Н.К. У меня особого соблазна переименоваться никогда не было, но я понимаю, что такого рода тяготение характерно для литературы всех времен. Вообще-то это, конечно, удивительно: сколько авторов писали под чужими именами! И каких!.. То есть в каком-то смысле писателя никогда не покидает соблазн раздвоиться, расстроиться, а быть может, даже вообще размножится. Скорее всего это связано с разного рода житейскими обстоятельствами. Вдруг оказывается, что вот такой-то материал, такое-то произведение было бы хорошо опубликовать под другим именем. Было время – я сам долго пользовался псевдонимом. У меня был псевдоним Сандро Владыкин, когда я вел колонку светской хроники в газете “Коммерсант”. Я не стал подписывать газетные статьи своим настоящим именем, под которым выпускаю художественные произведения по простой и понятной причине, потому что роль колумниста была не слишком почтенная. Потому что журналистика с точки зрения писателя – необходимая работа, и только, способ для зарабатывания денег, а уж тем более такая светская колонка. Потому-то я и подписывался вымышленным именем. Забавно, что некоторые мои знакомые этого не знали. Я помню, как критик Алла Латынина мне говорила как-то: “А вот с вами работает такой Сандро, лихо, лихо пишет”. “Слушай, Коля, – сказала Латынина, когда узнала, что я работаю в “Коммерсанте” в двух лицах (одной рукой обозреваю литературу другой – светскую жизнь), – так ведь ты вышел на новый стиль и жанр”. Тогда светской хроники в наших газетах не было еще. Так что иногда, конечно, хочется поиграть на литературном поле и отдать часть своего стиля, который не совсем помещается в то, что ты обычно делаешь. И, соответственно, это должно быть отделено по необходимости каким-то новым именем, чтобы была точно маркированная граница. Но, как я говорил вначале, в литературе у меня никогда не было такой необходимости.
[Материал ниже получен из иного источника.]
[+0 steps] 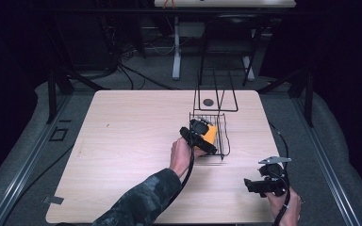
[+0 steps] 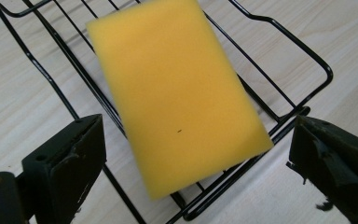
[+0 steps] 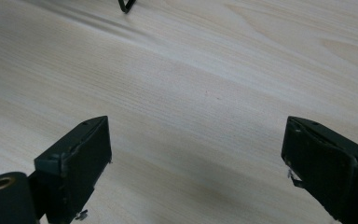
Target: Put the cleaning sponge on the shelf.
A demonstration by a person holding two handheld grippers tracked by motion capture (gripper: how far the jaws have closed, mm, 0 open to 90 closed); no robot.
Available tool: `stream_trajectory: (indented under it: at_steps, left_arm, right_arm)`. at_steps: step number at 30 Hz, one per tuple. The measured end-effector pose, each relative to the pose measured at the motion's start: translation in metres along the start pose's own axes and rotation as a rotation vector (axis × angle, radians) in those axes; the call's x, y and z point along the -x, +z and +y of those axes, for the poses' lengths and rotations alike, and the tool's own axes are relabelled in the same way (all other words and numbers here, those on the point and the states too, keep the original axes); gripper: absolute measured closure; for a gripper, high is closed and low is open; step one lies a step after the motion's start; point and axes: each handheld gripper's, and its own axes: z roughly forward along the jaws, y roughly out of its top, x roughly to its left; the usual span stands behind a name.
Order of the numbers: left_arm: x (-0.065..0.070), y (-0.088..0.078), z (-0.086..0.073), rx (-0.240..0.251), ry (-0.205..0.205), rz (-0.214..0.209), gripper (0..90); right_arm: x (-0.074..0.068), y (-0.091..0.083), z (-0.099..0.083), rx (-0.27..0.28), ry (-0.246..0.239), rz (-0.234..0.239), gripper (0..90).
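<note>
Left gripper (image 1: 201, 136), jaws spread wide and holding nothing, hovers over the yellow sponge (image 2: 177, 93) lying in the black wire rack (image 1: 222, 136) right of table centre, where closing off-centre could, I judge, snag a wire and drag the rack.

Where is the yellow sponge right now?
The yellow sponge lies in the black wire basket right of the table's middle in the high view, just beyond the open left claw.
</note>
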Motion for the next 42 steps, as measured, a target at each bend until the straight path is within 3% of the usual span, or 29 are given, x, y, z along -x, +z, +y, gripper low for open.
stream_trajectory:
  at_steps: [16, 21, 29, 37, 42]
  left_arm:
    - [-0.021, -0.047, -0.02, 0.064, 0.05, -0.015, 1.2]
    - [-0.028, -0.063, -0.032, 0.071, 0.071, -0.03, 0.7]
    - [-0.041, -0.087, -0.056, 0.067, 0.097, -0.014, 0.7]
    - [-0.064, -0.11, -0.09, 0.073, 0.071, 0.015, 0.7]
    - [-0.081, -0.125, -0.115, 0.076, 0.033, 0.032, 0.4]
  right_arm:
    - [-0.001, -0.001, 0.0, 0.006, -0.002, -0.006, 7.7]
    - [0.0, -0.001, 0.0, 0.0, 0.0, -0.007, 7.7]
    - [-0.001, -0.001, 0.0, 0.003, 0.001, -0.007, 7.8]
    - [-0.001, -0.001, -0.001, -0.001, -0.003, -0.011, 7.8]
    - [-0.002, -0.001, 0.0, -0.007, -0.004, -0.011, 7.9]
А.М. В ваших произведениях вы уделяете большое внимание чувственности, “Последние назидания” – не исключение. В памяти всплывает много сцен, а одна (“пограничная” между детской недолюбовью на виду у всего двора и неожиданной смертью) особенно впечатлила, может потому что из детства, а детство, оно ведь тоже такой общий сон, да? Считаете ли вы, что исповедованием высокой чувственности в искусстве можно облагородить дольний мир, или вы полагаете, что задача сия под силу иным ведомствам?

Н.К. Ну если чувственность не отделить от жизни – разве что в монастыре, да и то, думаю, продвинутым монахам с этой проблемой непросто, – то, разумеется, в литературе чувственное ведет себя естественно. Недаром весь корпус мировой литературы посвящен скорее любви чувственной, нежели изысканным духовным переживаниям. Это очевидно и абсолютно понятно, и у меня на этом пути было невероятное количество предшественников как в мировой, так и в русской литературе. Было, у кого учиться и с кого брать пример. Но тут есть одна проблема. Первым в русской литературе обратил на нее внимание Владимир Набоков, причем не просто так, лежа на диване, а когда столкнулся с переводом “Лолиты” на русский язык. Оказалось, что в России, в которой всегда царствовали пуризм и ханжество, не разработан эротический язык. И вот это действительно было и остается задачей для русского писателя, потому что писать о всяческих плотских утехах можно, спору нет, вопрос весь в том – КАК писать. И разные писатели справляются с этой задачей по-разному, с разной степенью тонкости… Здесь нужен огромный такт, большое чувство языка и стилистическая изысканность. Несмотря на то что цензуры у нас не существует уже пятнадцать лет. Следует отдавать себе отчет в том, что пятнадцать лет – это смехотворный срок, для сохранения и разрабатывания целого пласта языка.